The State of User Targeting in the Mobile Marketing World
If there is one thing that differentiates performance marketers of games and non-gaming apps, it’s the channel considerations they make when allocating their ad spend. A majority of mobile performance marketing is dominated by casual gaming advertisers with the benefit of a wide ranging audience. Casual gamers are made up of nearly any demographic and can be found anywhere.
However, non-gaming app marketers require more granular targeting capabilities when spending on new user acquisition channels. For instance, dating apps typically want to acquire users who are mature and single and must be more careful when buying users from publishers with a wide demographic range, such as gaming apps.
As for location, non-gaming app marketers want insight into where their dollars are going. Brands such as Lyft and Uber probably don’t want to pour money into an ad campaign targeting rural North Dakota, they want their campaigns focused on high-density cities with a large population of drivers and public transit users.
For app marketers to reach high-quality users that meet their target demographic, it’s critical to thoroughly understand and select the right acquisition channels.
Choosing the best channels for your app
Utilizing the right channels is the key to generating quality users, but with so many to choose from, where do you start?
Let’s begin by analyzing the mobile display ad market share in the US, where two things stick out: Facebook has a huge share of the market, but there is also a significant amount of “other” revenue, largely made up of traditional ad networks and DSPs. What this means is that by diversifying your user acquisition efforts outside social media, you can reach a significant number of unique users relevant to your product.

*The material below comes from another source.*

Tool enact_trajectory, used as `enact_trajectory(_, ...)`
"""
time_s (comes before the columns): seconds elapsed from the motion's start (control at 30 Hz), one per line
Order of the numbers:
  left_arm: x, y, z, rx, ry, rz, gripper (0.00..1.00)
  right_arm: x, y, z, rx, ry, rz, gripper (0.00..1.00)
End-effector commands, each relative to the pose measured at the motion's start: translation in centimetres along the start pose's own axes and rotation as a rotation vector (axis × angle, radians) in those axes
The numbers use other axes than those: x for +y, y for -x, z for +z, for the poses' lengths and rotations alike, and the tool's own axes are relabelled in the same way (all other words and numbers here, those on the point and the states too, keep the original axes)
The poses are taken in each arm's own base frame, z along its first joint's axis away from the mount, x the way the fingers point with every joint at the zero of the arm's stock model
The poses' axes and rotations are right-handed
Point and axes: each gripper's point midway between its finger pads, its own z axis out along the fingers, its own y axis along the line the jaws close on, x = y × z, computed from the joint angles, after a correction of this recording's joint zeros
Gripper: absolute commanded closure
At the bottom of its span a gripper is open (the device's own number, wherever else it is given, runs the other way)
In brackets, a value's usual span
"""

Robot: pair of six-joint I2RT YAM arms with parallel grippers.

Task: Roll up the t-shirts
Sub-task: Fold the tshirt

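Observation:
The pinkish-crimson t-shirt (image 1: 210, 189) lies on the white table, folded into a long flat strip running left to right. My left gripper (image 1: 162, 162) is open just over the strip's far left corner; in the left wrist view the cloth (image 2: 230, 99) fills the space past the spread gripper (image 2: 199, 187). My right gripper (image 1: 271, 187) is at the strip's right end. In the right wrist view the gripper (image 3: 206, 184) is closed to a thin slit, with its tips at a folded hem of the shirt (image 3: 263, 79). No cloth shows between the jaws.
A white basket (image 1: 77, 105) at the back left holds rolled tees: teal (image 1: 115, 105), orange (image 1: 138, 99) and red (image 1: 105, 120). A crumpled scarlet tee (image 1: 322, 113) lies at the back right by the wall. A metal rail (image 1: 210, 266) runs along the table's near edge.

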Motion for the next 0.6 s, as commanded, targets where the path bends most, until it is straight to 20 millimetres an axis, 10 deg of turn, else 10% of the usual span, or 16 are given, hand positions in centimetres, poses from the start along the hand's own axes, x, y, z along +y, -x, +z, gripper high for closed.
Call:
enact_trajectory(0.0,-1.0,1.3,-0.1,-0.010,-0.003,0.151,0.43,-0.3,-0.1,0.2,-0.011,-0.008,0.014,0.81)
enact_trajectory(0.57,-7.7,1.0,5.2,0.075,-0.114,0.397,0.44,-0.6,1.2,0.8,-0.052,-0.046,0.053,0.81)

Sources: www.emarketer.com/Article/Facebook-Twitter-Will-Take-33-Share-of-US-Digital-Display-Market-by-2017/1012274
www.emarketer.com/Article/Mobile-Account-More-than-Half-of-Digital-Ad-Spending-2015/1012930
Six factors to consider before starting a new campaign
To ensure that I’m effectively utilizing my time when testing new channels for the Match Group, I review the following six factors before beginning any new campaign:
Scale – You have limited time and resources. Does the source give you access to a significant volume of unique inventory in the geos you desire?
Inventory source – Are the publishers directly integrated or exclusive? Is it indirectly acquired or through mobile exchanges? It’s important to understand if it overlaps with your current activities.

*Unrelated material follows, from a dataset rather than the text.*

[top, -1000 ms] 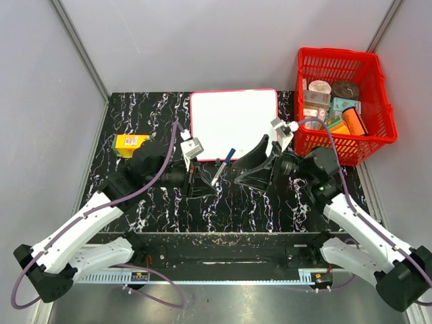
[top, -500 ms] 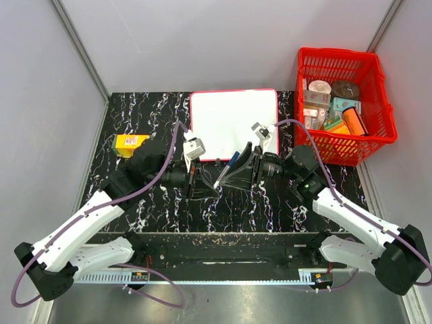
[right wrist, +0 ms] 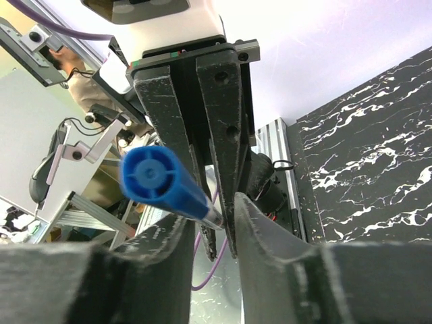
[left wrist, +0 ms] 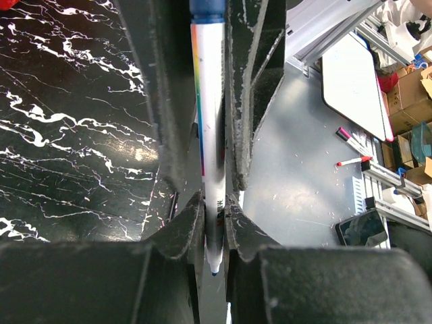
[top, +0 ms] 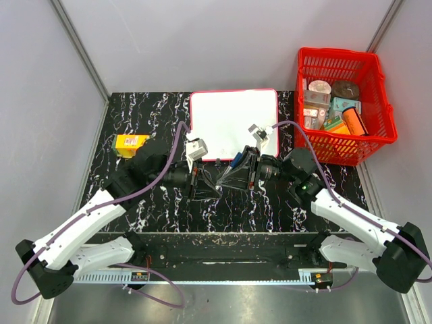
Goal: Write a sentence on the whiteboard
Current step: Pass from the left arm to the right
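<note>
the whiteboard [top: 233, 118] looks glossy, basket [top: 341, 146] and marker [left wrist: 209, 135] smooth plastic, fingers [left wrist: 169, 101] scuffed matt black, tabletop [top: 148, 111] perhaps polished stone.

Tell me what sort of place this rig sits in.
Probably a robotics lab test cell: plain grey panel walls box in the marbled table, and the left wrist view shows cardboard boxes and aluminium framing beyond.

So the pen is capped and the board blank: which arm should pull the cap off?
Right. The right gripper flanks the blue cap of the pen, while the left gripper is shut on the barrel, steadying it.
</note>
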Robot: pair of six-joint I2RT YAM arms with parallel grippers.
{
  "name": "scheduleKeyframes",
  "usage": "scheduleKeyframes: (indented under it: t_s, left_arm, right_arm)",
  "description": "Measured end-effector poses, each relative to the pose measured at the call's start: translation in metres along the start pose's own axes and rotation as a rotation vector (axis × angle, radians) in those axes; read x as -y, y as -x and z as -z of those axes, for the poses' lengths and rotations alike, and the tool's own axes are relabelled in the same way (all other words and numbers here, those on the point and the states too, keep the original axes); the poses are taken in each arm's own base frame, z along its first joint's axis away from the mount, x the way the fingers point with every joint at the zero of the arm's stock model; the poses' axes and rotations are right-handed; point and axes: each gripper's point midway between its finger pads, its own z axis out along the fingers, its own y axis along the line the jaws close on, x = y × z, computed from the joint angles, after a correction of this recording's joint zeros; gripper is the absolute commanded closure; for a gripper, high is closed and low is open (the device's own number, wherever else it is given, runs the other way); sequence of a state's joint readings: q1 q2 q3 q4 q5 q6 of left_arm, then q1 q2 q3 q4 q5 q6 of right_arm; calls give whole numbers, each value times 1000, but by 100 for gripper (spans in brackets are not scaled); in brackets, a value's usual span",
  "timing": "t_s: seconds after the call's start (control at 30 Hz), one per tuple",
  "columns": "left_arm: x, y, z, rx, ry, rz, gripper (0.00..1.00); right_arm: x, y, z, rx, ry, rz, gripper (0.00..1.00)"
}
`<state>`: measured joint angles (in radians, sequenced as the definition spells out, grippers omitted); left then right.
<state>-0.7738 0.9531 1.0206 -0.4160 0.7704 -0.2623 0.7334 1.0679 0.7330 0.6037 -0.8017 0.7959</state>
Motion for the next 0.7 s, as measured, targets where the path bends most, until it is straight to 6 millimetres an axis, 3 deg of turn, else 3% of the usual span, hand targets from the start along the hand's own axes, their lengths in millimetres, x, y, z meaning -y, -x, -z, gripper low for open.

Targeting capabilities – Critical when you have a specific audience. Can they target demographic, device, OS, location, interest, or any other unique targeting (such as intent)?

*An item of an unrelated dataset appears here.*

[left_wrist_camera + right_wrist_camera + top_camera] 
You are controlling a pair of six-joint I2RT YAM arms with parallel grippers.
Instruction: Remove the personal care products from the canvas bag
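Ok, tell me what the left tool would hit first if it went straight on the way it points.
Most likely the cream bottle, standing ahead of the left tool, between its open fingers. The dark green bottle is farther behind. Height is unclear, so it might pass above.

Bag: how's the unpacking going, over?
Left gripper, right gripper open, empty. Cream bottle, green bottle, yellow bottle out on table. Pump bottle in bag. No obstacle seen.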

Creative units – What formats are they strong at? Static, animated, video, rich media, native, and rewarded ads each have different strengths and weaknesses to me, and it’s important to know where I can use them.
Reporting – Publishers have varying levels of reporting sophistication and transparency. Typically, the more transparent my partners are, the more willing I am to run with them.
Everything else – It’s also important to consider other factors such as the buying model (CPI/CPC/CPM), management (self-serve or fully managed), attribution policy, creative resources, and even office time zone.
Before you start a new campaign, define your acquisition objectives so you can focus your efforts. Once you know exactly what you’re looking for, whether it’s a unique publisher or captivating storytelling media, it’s time to take a look at the available channels and how they stack up against your needs.
User acquisition channel strengths and weaknesses
These are broad categories, but I find this outline helpful in matching my priorities with the appropriate channels. The chart is fairly straightforward, but I want to add commentary to a few channels.
Social networks, particularly Facebook, are generally the first place performance marketers look to spend their dollars because they offer the most precise audience targeting as well as high value users. However, social networks are also saturated with competition, which makes it challenging to sustain high returns over extended periods.
Traditional ad networks and exchanges still have a ton of inventory, but lack the ability to narrowly target demographic attributes. I find it to be important to learn what each has to offer and use their algorithms to your advantage, even if they can’t match all of your targeting specifications.
As for DSPs, their strengths vary by company and data source. It’s up to us as marketers to assess DSPs as any other channel, discover how they can help us scale, and choose partners that understand how to help our businesses grow with quality app users, not just installs.
Due to the varying states of maturity of mobile advertising verticals, there is no silver bullet for non-gaming app marketers when it comes to choosing user acquisition channels and targeting people within them. It’s important to consider your user base and what makes them unique when deciding where to spend on user acquisition. Each channel has distinct pros and cons, but if you understand what kind of users you need to grow your business, it makes it that much easier to test, learn, iterate, diversify and best allocate your spend to reach your return goals.